Thursday, January 17, 2013

Parsing Expression Grammar - part 1

I'm not a great language and grammar theoretician, so I'm not going to go into great detail about what a Parsing Expression Grammar (PEG) is, but here are a few observations.

  • PEGs don't require a tokenizing stage - this can be a mixed blessing, but does mean that the grammar can be entirely expressed in one specification
  • Tools like yacc and bison create parsers from LALR grammars - this is a relatively complicated procedure and requires that the grammar either be very carefully constructed to contain no ambiguity, or to be annotated such that the parser always knows how to resolve that ambiguity
  • Grammars expressed as PEGs don't really have this problem (although you can't have left recursion - which I'll get to eventually)


I'm using F# for the code in this series of posts, I'm not a completely fluent F# programmer so there may be some clumsy code in places, but it is a very succinct and clean language for this type of work.
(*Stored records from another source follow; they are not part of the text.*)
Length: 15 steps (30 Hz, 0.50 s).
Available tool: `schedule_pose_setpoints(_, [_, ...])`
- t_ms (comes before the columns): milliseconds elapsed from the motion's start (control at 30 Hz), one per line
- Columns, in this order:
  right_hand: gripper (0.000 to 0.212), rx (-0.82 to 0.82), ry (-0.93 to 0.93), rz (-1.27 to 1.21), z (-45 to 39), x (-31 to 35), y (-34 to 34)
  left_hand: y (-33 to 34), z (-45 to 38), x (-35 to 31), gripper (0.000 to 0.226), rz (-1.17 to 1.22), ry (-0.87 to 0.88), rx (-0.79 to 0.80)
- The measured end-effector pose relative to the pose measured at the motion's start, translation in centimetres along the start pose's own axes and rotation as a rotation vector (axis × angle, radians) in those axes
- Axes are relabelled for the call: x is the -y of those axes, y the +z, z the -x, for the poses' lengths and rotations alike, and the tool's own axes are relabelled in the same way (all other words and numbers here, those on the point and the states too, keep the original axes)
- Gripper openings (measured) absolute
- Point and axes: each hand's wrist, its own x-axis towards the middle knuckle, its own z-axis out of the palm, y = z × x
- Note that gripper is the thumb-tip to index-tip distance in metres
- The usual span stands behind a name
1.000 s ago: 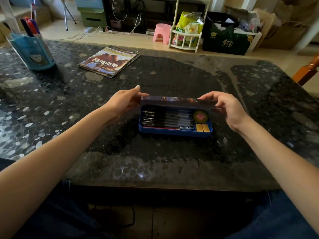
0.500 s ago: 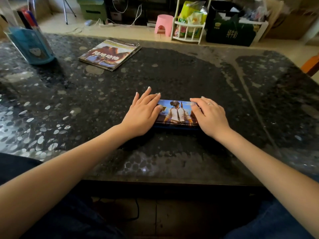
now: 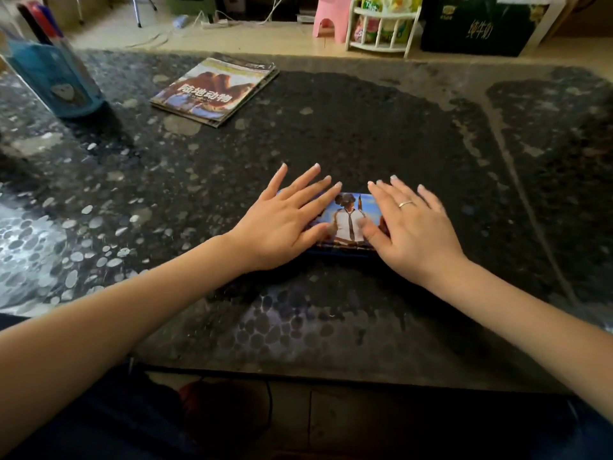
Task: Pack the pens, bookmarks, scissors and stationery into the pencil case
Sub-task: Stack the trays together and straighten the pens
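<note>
The blue pencil case (image 3: 348, 220) lies closed on the dark stone table (image 3: 365, 134), its lid printed with a figure in a white shirt and tie. My left hand (image 3: 285, 217) lies flat over the case's left end, fingers straight and spread. My right hand (image 3: 411, 220), with a ring on one finger, lies flat over the right end, fingers straight. Only the middle of the lid shows between my hands. The contents are hidden under the lid.
A stack of magazines (image 3: 215, 89) lies at the back left of the table. A blue pen holder (image 3: 56, 81) with markers stands at the far left. Beyond the table are a pink stool (image 3: 331, 19), a white rack (image 3: 384, 26) and a dark box (image 3: 477, 24).
One second ago the lid was held half open with pens visible inside. The lid came down and both hands now lie flat on it; since half a second ago they have barely shifted.
</note>
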Motion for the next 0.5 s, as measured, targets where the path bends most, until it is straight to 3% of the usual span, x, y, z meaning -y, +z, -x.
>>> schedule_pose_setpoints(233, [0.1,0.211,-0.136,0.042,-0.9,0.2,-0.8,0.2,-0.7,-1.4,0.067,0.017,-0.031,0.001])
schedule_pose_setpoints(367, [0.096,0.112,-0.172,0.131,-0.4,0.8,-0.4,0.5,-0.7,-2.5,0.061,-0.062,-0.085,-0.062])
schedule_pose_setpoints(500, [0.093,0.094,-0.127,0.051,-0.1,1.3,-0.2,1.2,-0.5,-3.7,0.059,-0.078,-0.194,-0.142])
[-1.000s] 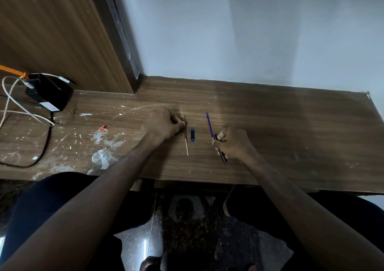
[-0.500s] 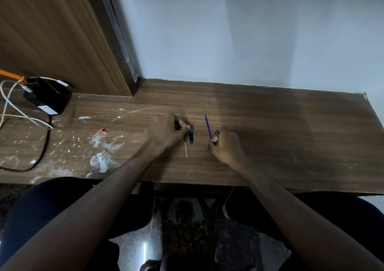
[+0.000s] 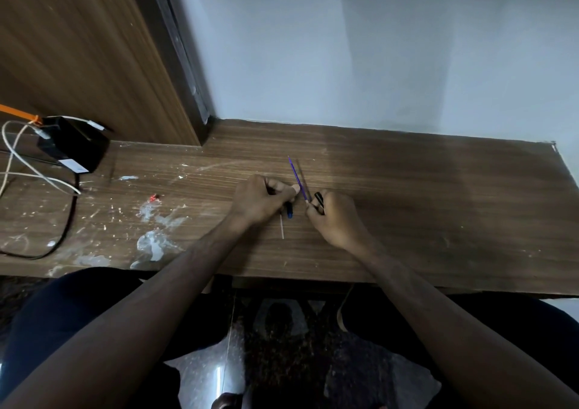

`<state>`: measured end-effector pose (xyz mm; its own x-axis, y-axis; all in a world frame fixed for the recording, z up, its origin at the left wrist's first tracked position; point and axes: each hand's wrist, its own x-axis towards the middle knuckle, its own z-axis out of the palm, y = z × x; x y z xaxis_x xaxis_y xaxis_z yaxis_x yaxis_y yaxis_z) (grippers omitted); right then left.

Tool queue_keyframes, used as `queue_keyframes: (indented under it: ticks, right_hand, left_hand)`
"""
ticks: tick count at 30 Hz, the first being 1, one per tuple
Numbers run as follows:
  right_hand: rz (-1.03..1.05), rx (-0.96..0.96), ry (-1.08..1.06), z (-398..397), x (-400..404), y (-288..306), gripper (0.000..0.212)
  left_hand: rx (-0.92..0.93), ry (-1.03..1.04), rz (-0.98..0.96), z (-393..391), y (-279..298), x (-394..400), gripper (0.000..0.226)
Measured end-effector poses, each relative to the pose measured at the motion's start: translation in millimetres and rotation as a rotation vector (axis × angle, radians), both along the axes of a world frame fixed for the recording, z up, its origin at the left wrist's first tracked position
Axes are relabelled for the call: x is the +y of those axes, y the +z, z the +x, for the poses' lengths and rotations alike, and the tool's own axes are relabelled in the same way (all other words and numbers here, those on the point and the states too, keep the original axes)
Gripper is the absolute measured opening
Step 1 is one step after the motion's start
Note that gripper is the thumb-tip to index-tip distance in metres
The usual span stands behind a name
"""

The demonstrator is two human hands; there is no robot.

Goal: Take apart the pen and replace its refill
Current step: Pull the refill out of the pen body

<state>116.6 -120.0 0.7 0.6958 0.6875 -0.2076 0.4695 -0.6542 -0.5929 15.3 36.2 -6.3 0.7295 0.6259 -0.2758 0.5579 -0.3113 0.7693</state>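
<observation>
A thin blue refill (image 3: 295, 175) slants up off the wooden desk (image 3: 423, 195), its lower end between my two hands. My left hand (image 3: 261, 200) has its thumb and fingertips pinched against the refill's lower part. My right hand (image 3: 336, 219) grips the dark pen barrel (image 3: 319, 201), whose open end sits right beside the refill's lower tip. A small blue pen cap (image 3: 290, 213) lies on the desk just under my left hand. A pale, thin refill (image 3: 282, 229) lies beside the cap, its upper part hidden by my left hand.
A black adapter box (image 3: 75, 147) with white cables (image 3: 28, 167) and a black cord sits at the desk's far left. White paint smears (image 3: 152, 245) and a tiny red bit (image 3: 153, 197) mark the left half. A wooden panel and a wall stand behind.
My left hand has left the pale refill and moved right to the blue refill. My right hand has turned, bringing the dark barrel's end up beside the refill's lower tip.
</observation>
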Motion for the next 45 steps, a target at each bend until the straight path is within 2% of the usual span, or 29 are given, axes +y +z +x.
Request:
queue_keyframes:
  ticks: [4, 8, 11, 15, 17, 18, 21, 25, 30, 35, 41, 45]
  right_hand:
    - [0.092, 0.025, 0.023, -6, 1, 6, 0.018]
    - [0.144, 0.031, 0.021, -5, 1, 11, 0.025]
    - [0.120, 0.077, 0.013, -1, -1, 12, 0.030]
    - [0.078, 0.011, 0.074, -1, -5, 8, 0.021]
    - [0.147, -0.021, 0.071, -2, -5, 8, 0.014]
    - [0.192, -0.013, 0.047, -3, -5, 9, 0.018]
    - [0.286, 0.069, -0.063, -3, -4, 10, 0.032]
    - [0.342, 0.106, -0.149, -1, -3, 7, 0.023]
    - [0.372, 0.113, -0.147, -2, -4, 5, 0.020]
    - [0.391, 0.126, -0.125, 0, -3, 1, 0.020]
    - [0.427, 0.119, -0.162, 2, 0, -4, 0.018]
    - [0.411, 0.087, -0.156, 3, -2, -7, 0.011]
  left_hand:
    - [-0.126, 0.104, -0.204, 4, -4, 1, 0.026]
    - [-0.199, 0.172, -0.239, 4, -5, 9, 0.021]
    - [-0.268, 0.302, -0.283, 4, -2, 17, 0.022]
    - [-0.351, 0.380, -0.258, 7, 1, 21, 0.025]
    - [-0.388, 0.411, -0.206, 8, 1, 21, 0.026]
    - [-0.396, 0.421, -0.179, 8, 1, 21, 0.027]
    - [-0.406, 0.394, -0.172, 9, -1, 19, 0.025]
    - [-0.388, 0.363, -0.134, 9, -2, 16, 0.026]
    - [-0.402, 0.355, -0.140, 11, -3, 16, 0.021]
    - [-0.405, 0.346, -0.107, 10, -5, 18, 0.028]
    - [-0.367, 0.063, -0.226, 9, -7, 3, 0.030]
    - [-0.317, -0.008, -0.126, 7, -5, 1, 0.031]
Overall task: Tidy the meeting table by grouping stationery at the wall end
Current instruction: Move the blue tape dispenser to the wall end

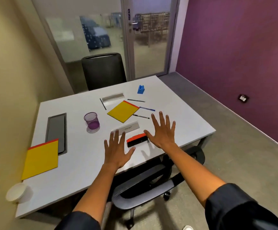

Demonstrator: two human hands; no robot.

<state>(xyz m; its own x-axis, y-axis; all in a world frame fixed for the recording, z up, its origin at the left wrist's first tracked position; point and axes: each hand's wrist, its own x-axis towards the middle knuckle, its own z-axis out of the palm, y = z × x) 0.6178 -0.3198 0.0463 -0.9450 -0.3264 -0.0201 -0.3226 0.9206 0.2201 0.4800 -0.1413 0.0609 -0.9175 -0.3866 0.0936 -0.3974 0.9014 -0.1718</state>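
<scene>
My left hand (116,149) and my right hand (162,130) hover flat over the white table (85,163), fingers spread, holding nothing. Between them lies a black eraser with a red top (137,140). Just beyond it sits a clear name plate (126,128). A yellow notepad (123,111) lies mid-table, with pens around it: a blue pen (147,108), a black pen (141,116), another pen (136,100) and one (103,104) by a second clear plate (113,97). A purple mesh cup (91,122) stands left of the pad. A second yellow pad (41,159) lies at the wall side.
A blue holder (141,89) stands at the far end. A grey cable tray (56,131) is set into the table near the beige wall. A white paper cup (16,191) sits at the near left corner. Office chairs stand at the far end (103,70) and below my arms (145,185).
</scene>
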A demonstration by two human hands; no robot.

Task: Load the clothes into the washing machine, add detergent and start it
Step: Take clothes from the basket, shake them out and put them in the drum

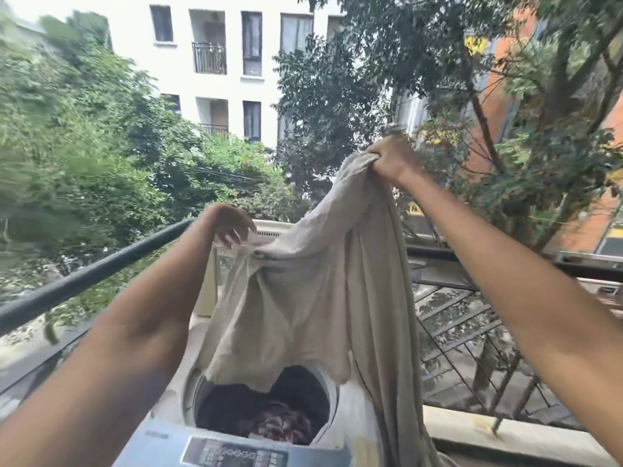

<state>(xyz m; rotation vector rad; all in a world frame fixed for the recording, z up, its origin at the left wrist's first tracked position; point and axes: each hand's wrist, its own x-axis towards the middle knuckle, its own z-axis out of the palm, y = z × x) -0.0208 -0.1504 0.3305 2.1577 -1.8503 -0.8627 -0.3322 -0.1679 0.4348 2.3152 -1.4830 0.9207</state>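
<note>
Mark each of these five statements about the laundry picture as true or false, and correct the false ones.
1. The right hand grips the beige garment and holds it up. True.
2. The drum of the washing machine is empty. False: dark and patterned clothes already lie in it.
3. The left hand is at the garment's upper edge. True.
4. The washing machine lid is shut. False: it stands raised behind the garment and the drum is open.
5. The garment lies wholly inside the drum. False: it hangs above the opening.
</note>
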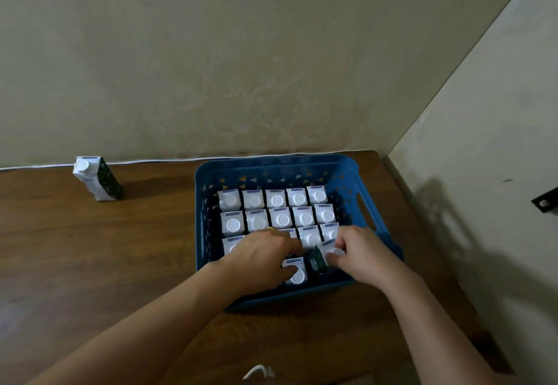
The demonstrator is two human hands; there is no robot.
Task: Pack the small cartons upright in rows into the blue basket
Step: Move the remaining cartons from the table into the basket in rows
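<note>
a: where's the carton (324, 256) i'm on?

b: tilted at the near right corner of the blue basket (273, 164), my right hand (360, 256) pinching its capped top. my left hand (264, 250) rests curled on a seated carton (296, 270) just beside it.

a: handling?

b: i'd judge it stiff, light, smooth-sided; hold the flat sides below the cap. 1 spare carton (96, 178) stands on the table (90, 248).

A brown wooden table (90, 251) meets beige walls (241, 52), with a white cable (151, 161) along its far edge.
</note>
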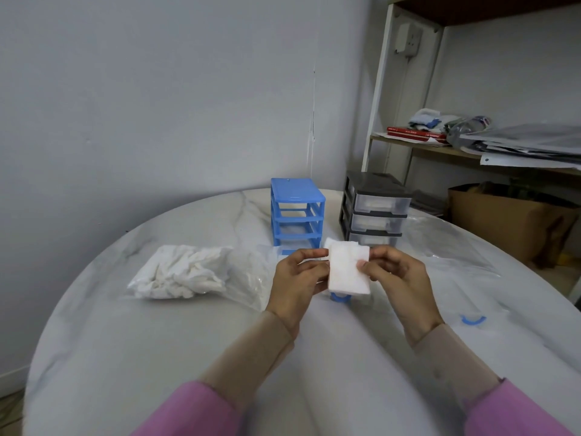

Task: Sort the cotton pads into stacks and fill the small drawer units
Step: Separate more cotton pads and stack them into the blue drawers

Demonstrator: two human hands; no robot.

A very simple introduction to PEG

A very minimalist implementation of a PEG only requires a few elements, I'll add some more later, both for completeness and convenience; a PEG expression is comprised of:
  • Terminal symbol - which is commonly represented as text in quotation marks - "foo" would be a terminal symbol
  • A NonTerminal symbol - a word or identifier not in quotations mars - e.g. foo
  • Empty - matches the end of the input - represented with an epsilon 
  • A Sequence - a list of expressions, each of which must be matched in order - represented as a space separated list
  • A Choice - a list of expressions, tested in order, the first match is chosen - represented as a list of expressions separated by /
  • Zero or More - an expression that can occur any number of times, including zero - represented as a * suffix
  • One or More - an expression that can occur any number of times, but must occur at least once - represented as a + suffix
  • Optional - an expression that may or may-not match - represented as a ? suffix
  • And - an expression that must match but that isn't captured by the matching process - represented as a & prefix
  • Not - an expression that must not match and isn't captured by the matching process - represented as a ! prefix

First Implementation

While grammars are usually stored as text files, I'm going to start with the in memory representation of the PEG expressions.
This is a straight-forward translation of the description of the elements into an F# discriminated union type, before I dive into how to process this, I'll show some code that will print a PEG expression in a human readable form.
There is nothing particularly complex about this, the Sequence and Choice patterns use the forward function combination operator >> to pipeline converting the list of expressions into a list of strings (map), and then to join the elements using the appropriate separator (reduce).
To check that this works as expected I'll try a few expressions in F# interactive.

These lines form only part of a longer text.